Alert Triage Playbook
Structured triage workflow for Microsoft Defender for Endpoint alerts. Severity classification, decision trees, investigation queries, enrichment procedures, and closure documentation standards.
1 Alert Severity Classification
Microsoft Defender for Endpoint assigns severity levels to alerts based on the potential impact and confidence of the detection. The following table defines the SOC triage expectations for each severity tier.

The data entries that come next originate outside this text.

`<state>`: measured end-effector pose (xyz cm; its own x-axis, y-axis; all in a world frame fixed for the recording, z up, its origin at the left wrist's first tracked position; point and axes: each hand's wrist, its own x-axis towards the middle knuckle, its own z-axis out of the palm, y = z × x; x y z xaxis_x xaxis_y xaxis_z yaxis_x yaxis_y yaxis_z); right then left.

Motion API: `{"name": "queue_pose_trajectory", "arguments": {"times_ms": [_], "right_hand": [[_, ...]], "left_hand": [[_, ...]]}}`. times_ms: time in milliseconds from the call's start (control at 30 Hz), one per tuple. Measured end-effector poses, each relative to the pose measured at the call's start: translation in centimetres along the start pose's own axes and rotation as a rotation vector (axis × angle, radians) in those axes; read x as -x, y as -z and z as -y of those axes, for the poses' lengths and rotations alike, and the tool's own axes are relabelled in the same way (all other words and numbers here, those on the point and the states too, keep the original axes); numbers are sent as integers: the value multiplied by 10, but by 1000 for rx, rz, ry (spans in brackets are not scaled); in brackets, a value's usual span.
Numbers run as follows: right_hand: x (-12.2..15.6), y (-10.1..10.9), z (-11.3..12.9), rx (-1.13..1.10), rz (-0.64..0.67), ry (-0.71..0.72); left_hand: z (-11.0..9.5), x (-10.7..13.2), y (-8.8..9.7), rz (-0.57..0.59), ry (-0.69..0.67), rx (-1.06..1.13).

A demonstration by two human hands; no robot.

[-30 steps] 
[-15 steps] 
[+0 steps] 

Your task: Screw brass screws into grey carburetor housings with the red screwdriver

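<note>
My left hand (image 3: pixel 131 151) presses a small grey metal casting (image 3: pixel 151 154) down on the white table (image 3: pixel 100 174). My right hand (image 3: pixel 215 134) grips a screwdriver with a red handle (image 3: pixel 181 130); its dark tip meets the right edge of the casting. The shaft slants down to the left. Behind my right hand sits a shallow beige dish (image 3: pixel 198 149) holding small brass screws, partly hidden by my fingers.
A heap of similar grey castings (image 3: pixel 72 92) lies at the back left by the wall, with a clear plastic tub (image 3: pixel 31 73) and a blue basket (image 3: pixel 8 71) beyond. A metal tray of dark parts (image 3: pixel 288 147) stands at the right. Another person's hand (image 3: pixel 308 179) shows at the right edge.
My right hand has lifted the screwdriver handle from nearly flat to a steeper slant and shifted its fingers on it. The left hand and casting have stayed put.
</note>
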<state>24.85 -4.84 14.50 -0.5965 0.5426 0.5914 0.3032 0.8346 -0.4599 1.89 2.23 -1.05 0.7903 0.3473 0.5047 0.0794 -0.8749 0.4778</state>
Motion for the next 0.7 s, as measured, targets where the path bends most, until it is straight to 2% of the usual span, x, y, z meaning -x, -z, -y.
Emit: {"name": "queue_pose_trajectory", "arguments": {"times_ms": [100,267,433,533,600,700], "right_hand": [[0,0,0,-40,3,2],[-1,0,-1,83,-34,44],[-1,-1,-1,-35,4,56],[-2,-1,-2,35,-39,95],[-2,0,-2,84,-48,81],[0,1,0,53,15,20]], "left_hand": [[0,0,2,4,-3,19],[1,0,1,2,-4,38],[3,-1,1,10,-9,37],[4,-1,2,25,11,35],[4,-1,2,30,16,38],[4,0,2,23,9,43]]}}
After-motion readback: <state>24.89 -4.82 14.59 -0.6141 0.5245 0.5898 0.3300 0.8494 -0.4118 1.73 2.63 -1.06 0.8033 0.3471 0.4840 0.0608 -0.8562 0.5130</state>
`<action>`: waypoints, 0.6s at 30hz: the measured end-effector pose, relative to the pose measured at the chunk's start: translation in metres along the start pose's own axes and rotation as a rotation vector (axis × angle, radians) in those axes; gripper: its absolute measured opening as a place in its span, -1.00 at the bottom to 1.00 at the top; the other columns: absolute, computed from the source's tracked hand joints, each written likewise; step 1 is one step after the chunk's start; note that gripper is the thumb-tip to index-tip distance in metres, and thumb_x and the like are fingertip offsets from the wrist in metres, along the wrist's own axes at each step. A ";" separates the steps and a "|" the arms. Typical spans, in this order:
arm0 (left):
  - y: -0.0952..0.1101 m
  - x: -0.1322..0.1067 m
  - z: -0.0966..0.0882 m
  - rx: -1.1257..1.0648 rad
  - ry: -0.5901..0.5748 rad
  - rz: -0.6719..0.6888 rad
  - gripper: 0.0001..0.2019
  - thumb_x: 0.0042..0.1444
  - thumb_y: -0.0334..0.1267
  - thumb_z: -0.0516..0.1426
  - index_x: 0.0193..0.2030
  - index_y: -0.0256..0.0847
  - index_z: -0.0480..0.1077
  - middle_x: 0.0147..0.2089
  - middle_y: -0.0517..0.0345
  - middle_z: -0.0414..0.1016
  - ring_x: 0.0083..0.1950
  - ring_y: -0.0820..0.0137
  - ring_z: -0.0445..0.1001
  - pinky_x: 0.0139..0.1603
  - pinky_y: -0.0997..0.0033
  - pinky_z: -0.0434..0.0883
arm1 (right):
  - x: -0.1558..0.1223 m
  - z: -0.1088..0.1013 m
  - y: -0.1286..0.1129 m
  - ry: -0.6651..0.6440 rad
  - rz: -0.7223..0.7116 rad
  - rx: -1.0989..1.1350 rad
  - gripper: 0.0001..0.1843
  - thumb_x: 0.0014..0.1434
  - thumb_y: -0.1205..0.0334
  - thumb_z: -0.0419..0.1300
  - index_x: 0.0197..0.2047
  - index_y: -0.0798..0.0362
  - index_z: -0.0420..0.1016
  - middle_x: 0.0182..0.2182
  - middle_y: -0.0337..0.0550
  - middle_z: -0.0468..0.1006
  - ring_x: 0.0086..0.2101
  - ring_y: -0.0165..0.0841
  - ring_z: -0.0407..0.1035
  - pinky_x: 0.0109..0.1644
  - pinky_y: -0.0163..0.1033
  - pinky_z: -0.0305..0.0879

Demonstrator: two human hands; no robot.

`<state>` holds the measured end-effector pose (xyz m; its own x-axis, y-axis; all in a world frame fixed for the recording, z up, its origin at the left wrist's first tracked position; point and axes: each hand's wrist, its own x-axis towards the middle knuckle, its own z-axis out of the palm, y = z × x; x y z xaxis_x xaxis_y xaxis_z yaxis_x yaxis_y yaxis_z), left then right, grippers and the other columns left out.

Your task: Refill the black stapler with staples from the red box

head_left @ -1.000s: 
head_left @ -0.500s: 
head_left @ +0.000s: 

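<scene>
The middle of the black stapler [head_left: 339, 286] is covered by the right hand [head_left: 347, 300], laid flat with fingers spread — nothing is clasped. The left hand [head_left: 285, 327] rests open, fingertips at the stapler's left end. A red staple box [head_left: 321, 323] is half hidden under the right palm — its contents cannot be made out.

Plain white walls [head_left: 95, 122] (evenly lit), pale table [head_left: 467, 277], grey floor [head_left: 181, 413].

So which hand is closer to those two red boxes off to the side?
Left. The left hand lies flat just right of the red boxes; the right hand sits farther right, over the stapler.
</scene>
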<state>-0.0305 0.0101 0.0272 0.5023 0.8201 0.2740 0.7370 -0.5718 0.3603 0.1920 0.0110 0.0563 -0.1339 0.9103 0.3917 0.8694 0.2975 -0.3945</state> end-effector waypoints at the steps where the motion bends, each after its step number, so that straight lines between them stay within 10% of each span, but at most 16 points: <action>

| Severity | Description | Triage SLA | Action |
|---|---|---|---|
| High | Alerts associated with APTs, credential theft, or ransomware | 15 min | Immediate investigation |
| Medium | EDR-detected suspicious behavior indicating possible compromise | 1 hour | Prioritized investigation |
| Low | Prevalent malware or hack tools not indicating APT | 4 hours | Scheduled investigation |
| Informational | Not considered harmful but may indicate security awareness items | 24 hours | Review and classify |
Triage SLAs are measured from the time the alert appears in the MDE queue to the time an analyst begins active investigation. Automated investigation results from MDE should be reviewed as part of the initial triage, not as a substitute for it.
2 MDE Alert Categories
MDE alert categories map directly to threat behaviors. The following table provides the mapping between MDE alert categories and MITRE ATT&CK tactics along with associated technique identifiers for reference during triage.
| MDE Alert Category | MITRE ATT&CK Tactic | Key Techniques |
|---|---|---|
| Ransomware | Impact | T1486 |
| Malware | Execution | Multiple |
| Phishing | Initial Access | T1566 |
| Credential Access | Credential Access | T1003 T1558 |
| Command and Control | Command and Control | T1071 T1095 |
| Lateral Movement | Lateral Movement | T1021 T1570 |
| Persistence | Persistence | T1547 T1053 |
| Defense Evasion | Defense Evasion | T1055 T1036 |
| Exfiltration | Exfiltration | T1041 T1567 |
| Discovery | Discovery | T1087 T1082 |
| Privilege Escalation | Privilege Escalation | T1068 T1134 |
| Execution | Execution | T1059 T1204 |
| Suspicious Activity | Various | Multiple |
| Unwanted Software | Impact | Various |
3 Triage Decision Tree
Follow this structured decision tree for every incoming MDE alert. Each step ensures consistent triage outcomes across the analyst team.
-
ALERT RECEIVED — Begin Triage Workflow
-
Step 1: Is the alert a duplicate or known false positive?
-
Close as Duplicate/Known FP. Document the reason in the alert closure notes.
-
Continue to Step 2
-
Step 2: Check alert context in MDE (Review device timeline, alert story, automated investigation results)
-
Step 3: Is the activity from a sanctioned tool/process?
-
Verify with asset inventory/CMDB
-
Confirmed sanctioned: Close as Benign True Positive (BTP). Consider adding a suppression rule.
-
Not in inventory: Escalate for review by senior analyst or tool owner.
-
-
Continue to Step 4
-
Step 4: Does the alert correlate with known threat intelligence?
-
Escalate as True Positive. Create Incident and assign to IR team.
-
Continue to Step 5
-
Step 5: Run enrichment queries (see Section 6: Enrichment Workflows)
-
Step 6: Based on enrichment results, classify the alert:
-
True Positive (TP): Create incident, assign severity, begin incident response procedures.
-
False Positive (FP): Close alert, document rationale, consider detection tuning.
-
Benign True Positive (BTP): Close alert, document expected behavior, consider suppression rule.
-
-
-
-
-
-
-
-
-
-
4 Initial Investigation KQL Queries
The following KQL queries support the triage workflow. Run these in Microsoft 365 Defender Advanced Hunting to gather context around an alert entity.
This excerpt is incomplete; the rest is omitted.